# EXERCISE BRIEF:
Return exactly the lines below, starting with the one that has "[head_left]" and going on through the one that has "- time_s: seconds".

--------------------------------

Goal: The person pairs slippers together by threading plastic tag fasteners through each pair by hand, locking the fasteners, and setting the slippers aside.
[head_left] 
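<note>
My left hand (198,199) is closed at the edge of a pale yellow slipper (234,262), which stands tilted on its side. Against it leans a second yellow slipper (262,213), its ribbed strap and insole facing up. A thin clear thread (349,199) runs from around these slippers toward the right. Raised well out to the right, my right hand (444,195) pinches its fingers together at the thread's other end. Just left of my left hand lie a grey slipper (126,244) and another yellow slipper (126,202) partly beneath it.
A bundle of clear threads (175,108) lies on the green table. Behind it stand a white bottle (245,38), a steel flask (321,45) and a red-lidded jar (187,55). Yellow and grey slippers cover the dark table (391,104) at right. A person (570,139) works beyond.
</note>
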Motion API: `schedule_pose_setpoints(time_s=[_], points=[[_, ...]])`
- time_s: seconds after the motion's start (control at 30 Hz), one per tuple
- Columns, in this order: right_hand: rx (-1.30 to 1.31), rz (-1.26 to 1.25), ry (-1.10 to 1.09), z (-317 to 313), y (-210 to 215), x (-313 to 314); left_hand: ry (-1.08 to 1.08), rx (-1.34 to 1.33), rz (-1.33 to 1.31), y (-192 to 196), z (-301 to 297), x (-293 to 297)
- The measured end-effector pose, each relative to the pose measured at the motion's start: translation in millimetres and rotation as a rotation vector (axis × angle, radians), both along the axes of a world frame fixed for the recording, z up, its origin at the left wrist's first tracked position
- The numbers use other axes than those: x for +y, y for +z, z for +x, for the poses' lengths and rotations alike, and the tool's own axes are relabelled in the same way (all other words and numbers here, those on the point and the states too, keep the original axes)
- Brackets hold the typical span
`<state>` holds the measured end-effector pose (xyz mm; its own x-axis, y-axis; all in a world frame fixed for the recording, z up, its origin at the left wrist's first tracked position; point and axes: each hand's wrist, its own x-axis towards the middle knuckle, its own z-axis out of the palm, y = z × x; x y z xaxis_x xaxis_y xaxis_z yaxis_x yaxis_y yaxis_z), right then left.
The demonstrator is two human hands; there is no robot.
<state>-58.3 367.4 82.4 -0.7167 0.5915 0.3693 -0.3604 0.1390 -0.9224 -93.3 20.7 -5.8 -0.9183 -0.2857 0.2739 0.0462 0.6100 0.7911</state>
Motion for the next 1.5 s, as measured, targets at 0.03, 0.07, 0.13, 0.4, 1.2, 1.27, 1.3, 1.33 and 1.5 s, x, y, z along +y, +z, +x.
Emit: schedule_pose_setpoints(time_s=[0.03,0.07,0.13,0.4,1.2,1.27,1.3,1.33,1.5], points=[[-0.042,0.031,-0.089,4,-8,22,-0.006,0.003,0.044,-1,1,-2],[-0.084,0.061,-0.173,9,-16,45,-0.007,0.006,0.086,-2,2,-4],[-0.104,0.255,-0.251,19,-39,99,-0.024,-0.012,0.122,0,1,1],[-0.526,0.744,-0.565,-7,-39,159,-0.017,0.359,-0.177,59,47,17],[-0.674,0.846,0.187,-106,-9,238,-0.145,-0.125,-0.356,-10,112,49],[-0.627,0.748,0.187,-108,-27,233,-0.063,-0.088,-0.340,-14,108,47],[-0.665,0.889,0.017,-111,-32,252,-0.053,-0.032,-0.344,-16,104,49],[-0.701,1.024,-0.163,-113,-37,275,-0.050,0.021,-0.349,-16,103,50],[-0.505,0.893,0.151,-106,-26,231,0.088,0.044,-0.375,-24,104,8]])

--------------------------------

# WRITTEN SOLUTION:
[head_left] 
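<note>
My left hand (198,199) is closed at the edge of a pale yellow slipper (234,262), which stands tilted on its side. Against it leans a second yellow slipper (262,213), its ribbed strap and insole facing up. A thin clear thread (349,199) runs from around these slippers toward the right. Raised well out to the right, my right hand (444,195) pinches its fingers together at the thread's other end. Just left of my left hand lie a grey slipper (126,244) and another yellow slipper (126,202) partly beneath it.
A bundle of clear threads (175,108) lies on the green table. Behind it stand a white bottle (245,38), a steel flask (321,45) and a red-lidded jar (187,55). Yellow and grey slippers cover the dark table (391,104) at right. A person (570,139) works beyond.
</note>
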Motion API: `schedule_pose_setpoints(time_s=[_], points=[[_, ...]])`
- time_s: seconds after the motion's start (control at 30 Hz), one per tuple

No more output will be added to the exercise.